Плеве был тем пластырем, который прикладывают к нарыву для того, чтобы он увеличился до полного напряжения и, наконец, прорвал. Когда после убийства Сипягина, Плеве был назначен на его место, я говорил одному из его близких знакомых:
"Знаете? Плеве не годится. Он не понимает настоящего времени. Его личность вполне сформировалась еще в последние годы Александра II, когда правительство задавалось одною главною целью: охранять жизнь царя. Он будет действовать в том же духе. Он все прикроет и придушит. Но это ни к чему не поведет. Ведь теперь потребность в свободе уже не составляет "дерзости", "бунта" и т.п. Она так же проста и понятна, как желание иметь водопроводы, телефоны, электрическое освещение и прочие общепризнанные удобства жизни. Как этого не понять?"
"Да... Пожалуй... Трудное время... Что же поделаете!.."
Случилось, как я думал. Плеве решил затянуть мятущуюся Россию "железною уздою". Он был неутомим, силен, беспощаден. Полагаю, что он действовал по убеждению. Он знал, что его жизнь в опасности, что его не любят. Работал много, был краток в резолюциях, жесток в отношении всех, кто ему мешал. Волнение разрасталось, а он все гнул по-своему. Ссылал, казнил, порабощал печать. Но за наживою он не гнался. Царю не только не льстил, но даже держал его под своим надзором. Едва ли и деспотизм доставлял ему приятные чувства, потому что он понимал трудность положения и, насколько я его видел издалека, всегда имел озабоченное, суровое лицо без улыбки. Значит, ему казалось, что нужно так действовать. Это было странное трагическое ослепление, внушенное ему, быть может, историей, которая избрала его последним мастером консерватизма, последним отчаянным слугою самодержавия, как идеи, потому что насчет индивидуальной личности оберегаемого им самодержца Плеве не мог иметь никаких иллюзий.
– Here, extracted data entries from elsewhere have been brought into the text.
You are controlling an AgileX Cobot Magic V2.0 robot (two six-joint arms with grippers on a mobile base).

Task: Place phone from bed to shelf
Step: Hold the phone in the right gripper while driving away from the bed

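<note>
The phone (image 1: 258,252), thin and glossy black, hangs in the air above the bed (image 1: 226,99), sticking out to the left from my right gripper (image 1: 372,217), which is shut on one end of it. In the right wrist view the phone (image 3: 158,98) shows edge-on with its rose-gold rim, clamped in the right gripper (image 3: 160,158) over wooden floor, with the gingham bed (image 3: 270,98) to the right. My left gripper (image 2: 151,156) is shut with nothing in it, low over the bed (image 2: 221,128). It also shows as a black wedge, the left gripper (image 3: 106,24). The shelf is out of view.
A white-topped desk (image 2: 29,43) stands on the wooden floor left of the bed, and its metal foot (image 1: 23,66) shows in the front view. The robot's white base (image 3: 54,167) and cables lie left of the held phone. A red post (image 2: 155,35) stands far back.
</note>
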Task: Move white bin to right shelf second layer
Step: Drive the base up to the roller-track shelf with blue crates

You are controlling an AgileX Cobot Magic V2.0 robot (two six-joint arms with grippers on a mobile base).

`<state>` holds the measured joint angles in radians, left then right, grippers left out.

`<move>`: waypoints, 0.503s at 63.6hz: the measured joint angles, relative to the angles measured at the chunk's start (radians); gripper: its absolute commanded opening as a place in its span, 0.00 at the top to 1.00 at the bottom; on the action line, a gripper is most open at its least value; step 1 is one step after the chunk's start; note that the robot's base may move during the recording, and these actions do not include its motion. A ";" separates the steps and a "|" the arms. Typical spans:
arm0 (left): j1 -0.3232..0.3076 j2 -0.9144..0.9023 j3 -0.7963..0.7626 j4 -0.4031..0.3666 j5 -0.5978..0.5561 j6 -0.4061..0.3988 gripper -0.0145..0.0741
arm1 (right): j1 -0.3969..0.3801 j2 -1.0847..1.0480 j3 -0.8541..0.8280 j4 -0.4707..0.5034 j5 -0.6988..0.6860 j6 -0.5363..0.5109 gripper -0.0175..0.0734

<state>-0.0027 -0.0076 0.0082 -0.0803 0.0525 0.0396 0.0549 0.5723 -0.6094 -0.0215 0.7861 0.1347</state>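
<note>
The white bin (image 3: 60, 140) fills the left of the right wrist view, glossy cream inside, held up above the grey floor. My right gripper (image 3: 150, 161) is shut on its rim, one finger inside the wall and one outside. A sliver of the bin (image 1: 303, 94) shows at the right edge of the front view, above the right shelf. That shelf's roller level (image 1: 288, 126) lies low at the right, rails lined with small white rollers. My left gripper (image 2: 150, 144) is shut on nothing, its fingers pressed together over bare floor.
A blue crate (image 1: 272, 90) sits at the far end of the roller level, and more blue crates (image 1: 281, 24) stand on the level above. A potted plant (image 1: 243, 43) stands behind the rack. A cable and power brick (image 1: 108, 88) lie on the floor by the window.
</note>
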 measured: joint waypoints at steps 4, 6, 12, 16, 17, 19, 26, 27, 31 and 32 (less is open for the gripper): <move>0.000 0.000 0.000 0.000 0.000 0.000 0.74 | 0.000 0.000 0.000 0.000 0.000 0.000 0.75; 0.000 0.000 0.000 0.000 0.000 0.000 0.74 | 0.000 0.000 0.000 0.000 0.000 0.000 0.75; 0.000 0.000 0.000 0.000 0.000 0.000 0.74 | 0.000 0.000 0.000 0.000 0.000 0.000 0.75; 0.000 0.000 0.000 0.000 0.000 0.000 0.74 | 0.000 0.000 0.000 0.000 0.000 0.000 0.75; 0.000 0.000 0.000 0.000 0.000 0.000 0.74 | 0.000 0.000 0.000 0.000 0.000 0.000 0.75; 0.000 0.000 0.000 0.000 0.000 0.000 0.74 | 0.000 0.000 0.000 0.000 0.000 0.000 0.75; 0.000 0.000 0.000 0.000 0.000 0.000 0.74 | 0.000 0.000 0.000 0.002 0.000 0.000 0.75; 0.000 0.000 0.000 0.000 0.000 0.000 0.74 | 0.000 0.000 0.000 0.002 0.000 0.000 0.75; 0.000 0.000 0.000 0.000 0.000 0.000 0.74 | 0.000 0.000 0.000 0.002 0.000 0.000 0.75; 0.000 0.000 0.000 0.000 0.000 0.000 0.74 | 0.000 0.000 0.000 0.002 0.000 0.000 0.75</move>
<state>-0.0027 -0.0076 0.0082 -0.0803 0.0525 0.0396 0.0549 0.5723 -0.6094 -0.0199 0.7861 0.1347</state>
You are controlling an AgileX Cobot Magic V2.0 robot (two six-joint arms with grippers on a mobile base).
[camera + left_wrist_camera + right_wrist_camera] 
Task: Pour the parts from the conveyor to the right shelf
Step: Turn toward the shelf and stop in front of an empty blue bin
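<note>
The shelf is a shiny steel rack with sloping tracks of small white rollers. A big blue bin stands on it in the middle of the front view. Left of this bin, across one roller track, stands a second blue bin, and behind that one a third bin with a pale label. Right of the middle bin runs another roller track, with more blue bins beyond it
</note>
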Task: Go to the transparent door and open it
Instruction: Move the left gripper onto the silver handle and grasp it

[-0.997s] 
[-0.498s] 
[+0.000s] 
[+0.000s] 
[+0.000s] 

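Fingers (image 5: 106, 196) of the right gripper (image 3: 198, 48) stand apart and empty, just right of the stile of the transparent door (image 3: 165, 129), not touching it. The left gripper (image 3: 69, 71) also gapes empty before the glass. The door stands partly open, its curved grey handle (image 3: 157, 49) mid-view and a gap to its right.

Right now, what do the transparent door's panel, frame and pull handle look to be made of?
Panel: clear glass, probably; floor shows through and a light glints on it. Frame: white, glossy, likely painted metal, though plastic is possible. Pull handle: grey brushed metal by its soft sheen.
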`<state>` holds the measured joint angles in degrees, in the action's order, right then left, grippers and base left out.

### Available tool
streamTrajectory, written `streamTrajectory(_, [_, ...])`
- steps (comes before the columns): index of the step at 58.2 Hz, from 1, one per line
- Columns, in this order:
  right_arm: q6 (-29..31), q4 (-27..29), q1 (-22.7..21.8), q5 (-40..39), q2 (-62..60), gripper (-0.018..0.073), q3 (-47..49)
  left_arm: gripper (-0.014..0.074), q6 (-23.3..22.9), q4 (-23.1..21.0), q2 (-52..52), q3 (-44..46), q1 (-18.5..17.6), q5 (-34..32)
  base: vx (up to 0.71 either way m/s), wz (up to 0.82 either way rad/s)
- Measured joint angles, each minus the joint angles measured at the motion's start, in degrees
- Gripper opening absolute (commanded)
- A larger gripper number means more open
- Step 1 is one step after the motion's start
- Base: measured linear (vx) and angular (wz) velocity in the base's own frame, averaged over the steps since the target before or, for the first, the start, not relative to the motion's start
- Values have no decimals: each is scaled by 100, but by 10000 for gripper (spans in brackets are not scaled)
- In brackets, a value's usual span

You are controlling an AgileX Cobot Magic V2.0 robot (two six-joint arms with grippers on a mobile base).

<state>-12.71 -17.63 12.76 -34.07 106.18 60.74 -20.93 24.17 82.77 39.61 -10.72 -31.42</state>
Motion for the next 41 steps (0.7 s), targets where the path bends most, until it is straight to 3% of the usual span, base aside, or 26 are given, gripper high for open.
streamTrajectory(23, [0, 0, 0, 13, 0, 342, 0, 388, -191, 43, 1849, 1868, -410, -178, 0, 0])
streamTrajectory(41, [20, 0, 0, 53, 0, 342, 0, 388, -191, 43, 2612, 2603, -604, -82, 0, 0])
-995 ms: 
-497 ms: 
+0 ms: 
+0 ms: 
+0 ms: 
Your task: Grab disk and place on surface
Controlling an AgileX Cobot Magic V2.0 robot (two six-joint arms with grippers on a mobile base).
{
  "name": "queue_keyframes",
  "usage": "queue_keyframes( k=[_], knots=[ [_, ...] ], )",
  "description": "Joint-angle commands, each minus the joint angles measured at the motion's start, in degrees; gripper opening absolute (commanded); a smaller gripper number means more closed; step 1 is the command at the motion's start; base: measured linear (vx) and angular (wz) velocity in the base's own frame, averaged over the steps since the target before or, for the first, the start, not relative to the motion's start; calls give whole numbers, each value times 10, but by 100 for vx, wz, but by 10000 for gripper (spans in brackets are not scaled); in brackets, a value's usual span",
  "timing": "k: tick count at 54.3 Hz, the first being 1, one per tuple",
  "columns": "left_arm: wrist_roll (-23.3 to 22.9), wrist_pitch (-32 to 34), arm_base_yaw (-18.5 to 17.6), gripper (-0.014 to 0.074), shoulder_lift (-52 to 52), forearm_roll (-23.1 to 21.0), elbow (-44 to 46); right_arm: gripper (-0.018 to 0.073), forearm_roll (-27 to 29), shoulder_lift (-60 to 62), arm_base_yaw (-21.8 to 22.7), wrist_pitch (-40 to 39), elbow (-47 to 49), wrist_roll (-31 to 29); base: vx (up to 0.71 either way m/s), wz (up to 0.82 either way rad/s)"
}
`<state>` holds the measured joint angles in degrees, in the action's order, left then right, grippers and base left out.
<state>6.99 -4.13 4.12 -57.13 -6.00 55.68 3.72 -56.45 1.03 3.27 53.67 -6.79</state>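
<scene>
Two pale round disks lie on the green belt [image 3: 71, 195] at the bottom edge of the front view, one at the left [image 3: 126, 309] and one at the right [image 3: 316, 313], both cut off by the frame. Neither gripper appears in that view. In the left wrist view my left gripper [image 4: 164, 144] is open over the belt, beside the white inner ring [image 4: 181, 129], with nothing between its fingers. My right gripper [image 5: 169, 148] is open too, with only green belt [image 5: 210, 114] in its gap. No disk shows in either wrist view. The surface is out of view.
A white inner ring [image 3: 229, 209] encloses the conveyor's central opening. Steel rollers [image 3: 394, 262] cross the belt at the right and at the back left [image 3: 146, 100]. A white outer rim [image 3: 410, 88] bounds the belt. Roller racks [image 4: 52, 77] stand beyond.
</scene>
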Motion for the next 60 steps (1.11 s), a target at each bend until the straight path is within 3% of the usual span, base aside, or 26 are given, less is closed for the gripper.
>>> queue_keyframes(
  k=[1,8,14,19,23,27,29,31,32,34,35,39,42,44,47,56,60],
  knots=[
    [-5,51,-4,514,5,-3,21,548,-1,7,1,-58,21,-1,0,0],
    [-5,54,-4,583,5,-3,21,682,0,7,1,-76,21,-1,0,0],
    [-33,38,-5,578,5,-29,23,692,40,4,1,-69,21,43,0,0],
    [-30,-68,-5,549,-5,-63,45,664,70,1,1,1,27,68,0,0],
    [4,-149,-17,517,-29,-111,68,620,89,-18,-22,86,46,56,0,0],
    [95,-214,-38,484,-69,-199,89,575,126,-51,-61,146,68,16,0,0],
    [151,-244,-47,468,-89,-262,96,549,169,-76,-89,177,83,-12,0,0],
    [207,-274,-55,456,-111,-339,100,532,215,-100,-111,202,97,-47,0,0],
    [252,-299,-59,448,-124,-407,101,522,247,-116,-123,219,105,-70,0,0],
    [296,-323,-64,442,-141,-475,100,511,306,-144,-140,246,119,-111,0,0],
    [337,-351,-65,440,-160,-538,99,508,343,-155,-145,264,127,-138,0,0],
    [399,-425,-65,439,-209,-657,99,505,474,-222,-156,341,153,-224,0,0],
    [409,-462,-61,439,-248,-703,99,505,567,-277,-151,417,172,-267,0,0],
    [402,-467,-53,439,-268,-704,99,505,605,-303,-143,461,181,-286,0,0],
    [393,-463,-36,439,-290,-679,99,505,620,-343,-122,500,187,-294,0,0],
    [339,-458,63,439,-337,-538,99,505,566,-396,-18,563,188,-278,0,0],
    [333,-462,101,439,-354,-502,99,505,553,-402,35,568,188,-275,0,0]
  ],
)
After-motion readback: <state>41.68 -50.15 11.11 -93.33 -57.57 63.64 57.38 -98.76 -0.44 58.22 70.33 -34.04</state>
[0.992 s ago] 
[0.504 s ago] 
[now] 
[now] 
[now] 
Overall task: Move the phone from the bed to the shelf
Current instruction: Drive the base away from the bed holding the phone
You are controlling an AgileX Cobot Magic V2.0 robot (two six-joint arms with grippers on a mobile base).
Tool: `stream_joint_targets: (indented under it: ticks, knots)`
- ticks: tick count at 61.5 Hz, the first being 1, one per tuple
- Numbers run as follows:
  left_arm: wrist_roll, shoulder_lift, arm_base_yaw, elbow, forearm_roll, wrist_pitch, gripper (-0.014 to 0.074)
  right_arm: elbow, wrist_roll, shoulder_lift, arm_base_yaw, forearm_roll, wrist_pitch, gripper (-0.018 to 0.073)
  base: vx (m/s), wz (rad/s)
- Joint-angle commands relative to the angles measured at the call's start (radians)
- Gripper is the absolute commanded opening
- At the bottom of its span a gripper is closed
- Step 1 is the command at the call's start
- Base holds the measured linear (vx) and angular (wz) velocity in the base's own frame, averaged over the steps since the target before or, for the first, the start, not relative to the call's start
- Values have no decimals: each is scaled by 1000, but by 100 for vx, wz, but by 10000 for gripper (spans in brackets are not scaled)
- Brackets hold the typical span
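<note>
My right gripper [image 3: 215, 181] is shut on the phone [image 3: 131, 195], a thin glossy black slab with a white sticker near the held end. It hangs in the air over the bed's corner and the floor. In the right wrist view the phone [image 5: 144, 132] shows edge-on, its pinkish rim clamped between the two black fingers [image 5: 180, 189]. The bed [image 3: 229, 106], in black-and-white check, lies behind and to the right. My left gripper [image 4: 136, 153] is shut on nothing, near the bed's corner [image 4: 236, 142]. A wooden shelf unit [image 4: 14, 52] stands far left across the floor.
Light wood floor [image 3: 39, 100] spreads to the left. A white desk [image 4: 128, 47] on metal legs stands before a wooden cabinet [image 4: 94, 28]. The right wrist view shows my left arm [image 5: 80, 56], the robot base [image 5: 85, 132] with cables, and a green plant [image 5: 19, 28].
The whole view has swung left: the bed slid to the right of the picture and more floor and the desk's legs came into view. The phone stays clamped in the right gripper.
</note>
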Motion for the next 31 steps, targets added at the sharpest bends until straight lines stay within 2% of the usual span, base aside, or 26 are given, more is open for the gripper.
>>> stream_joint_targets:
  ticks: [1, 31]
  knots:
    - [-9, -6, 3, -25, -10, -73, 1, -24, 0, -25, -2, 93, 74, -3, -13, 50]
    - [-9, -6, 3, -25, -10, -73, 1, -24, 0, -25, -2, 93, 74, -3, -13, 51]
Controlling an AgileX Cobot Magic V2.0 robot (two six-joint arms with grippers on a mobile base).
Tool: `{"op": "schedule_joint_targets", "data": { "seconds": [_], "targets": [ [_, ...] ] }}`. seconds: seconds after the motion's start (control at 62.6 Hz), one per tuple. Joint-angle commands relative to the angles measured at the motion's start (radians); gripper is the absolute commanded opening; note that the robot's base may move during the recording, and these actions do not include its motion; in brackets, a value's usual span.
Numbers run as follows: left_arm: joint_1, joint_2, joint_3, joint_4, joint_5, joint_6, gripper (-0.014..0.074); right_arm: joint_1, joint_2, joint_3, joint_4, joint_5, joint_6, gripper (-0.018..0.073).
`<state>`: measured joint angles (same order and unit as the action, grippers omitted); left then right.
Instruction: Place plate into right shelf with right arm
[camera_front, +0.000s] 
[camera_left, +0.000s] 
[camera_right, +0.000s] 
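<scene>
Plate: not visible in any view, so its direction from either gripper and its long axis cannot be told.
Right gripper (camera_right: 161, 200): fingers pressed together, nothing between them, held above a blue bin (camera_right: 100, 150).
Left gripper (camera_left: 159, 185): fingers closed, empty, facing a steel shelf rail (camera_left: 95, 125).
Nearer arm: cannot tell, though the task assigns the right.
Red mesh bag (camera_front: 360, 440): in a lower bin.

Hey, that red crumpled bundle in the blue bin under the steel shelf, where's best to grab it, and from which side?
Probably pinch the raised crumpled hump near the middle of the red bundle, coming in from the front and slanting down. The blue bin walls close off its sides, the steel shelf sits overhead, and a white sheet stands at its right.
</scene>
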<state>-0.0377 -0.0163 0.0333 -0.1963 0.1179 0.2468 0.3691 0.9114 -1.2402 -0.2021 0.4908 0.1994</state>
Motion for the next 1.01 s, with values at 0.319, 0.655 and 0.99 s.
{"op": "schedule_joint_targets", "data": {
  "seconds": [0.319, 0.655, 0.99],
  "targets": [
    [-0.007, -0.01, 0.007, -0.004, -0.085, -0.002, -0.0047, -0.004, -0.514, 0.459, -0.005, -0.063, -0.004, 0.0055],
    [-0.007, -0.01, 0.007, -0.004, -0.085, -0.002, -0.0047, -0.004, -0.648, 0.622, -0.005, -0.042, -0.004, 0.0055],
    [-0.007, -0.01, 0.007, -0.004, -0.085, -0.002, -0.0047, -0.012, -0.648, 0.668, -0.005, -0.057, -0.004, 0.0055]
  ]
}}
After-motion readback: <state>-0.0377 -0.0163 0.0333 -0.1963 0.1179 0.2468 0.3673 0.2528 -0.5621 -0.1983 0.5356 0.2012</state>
Так думалось мне со стороны. Да и все, мне кажется, вообще чувствовали, что "Плеве лезет на рожон".
И все-таки на охрану Плеве столько тратилось, фигура его была так сильна, что, казалось, к нему нет никакого приступа. И вдруг -- этого человека убили, без промаха, в одно мгновение, среди белого дня. Я узнал о событии минут через сорок, по телефону. Не верилось... Невольно я спросил: "Уже умер?" -- "Да, мгновенно. Под карету была брошена бомба".
Сразу почувствовалось необыкновенное облегчение.
Никакого подобия преемника для Плеве в руках правительства не предвиделось. Последняя ставка репрессии была проиграна. Нельзя было сомневаться, что жизнь России так или иначе, но неизбежно повернется к воле.
Призвали к управлению страною милого Святополк-Мирского. Его "доверие", т.е. непрепятствование общественному мнению, сделало чудеса. Впервые заговорило развязанное слово печати. Статья Евгения Трубецкого "Бюрократия и война" была первым опытом откровенной публицистики. Ее прочли все, не веря своим глазам. Обрадовались и почувствовали смелость.
Убийца Плеве, Сазонов, не был казнен.
А осенью уже нельзя было выгнать из Петербурга земцев, которые съехались в полуконспиративное сборище для того, чтобы заговорить о конституции. Их игнорировали, но им не препятствовали. Три дня длилось это совещание. Резолюция съезда была отпечатана и ходила по рукам. Те, кто встречал после того участников съезда, невольно спрашивали: "И вы еще не арестованы?!"